● DATA SECTION:
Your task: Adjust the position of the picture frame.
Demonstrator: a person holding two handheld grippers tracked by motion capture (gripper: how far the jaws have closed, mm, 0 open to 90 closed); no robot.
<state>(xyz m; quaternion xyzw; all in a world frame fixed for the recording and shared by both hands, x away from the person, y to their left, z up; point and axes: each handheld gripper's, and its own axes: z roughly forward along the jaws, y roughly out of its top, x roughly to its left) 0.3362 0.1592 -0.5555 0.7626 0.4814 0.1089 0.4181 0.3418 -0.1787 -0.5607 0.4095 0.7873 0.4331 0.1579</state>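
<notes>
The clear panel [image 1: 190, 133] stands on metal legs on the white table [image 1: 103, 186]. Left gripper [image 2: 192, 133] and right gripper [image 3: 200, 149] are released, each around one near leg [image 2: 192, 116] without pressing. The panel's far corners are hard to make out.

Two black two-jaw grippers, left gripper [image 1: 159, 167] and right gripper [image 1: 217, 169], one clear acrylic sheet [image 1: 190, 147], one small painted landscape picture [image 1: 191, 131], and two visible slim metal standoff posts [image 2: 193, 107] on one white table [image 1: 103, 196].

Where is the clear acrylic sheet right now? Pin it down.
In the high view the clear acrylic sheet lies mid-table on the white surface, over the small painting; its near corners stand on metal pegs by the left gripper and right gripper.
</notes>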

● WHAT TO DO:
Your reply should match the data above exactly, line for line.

● WRITTEN RESPONSE:
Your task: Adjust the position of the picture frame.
Demonstrator: a person holding two handheld grippers tracked by motion capture (gripper: how far the jaws have closed, mm, 0 open to 90 closed); no robot.
<state>(xyz m; quaternion xyzw; all in a world frame fixed for the recording and shared by both hands, x away from the person, y to their left, z up; point and axes: each handheld gripper's, and its own axes: z roughly forward along the jaws, y roughly out of its top, x roughly to its left) 0.3362 0.1592 -0.5555 0.7626 0.4814 0.1089 0.4181 0.3418 -0.1787 -0.5607 0.4095 0.7873 0.4331 0.1579</state>
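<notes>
The clear panel [image 1: 190, 133] stands on metal legs on the white table [image 1: 103, 186]. Left gripper [image 2: 192, 133] and right gripper [image 3: 200, 149] are released, each around one near leg [image 2: 192, 116] without pressing. The panel's far corners are hard to make out.

Two black two-jaw grippers, left gripper [image 1: 159, 167] and right gripper [image 1: 217, 169], one clear acrylic sheet [image 1: 190, 147], one small painted landscape picture [image 1: 191, 131], and two visible slim metal standoff posts [image 2: 193, 107] on one white table [image 1: 103, 196].

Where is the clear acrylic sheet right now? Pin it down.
In the high view the clear acrylic sheet lies mid-table on the white surface, over the small painting; its near corners stand on metal pegs by the left gripper and right gripper.
</notes>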

Work on this exercise is finished.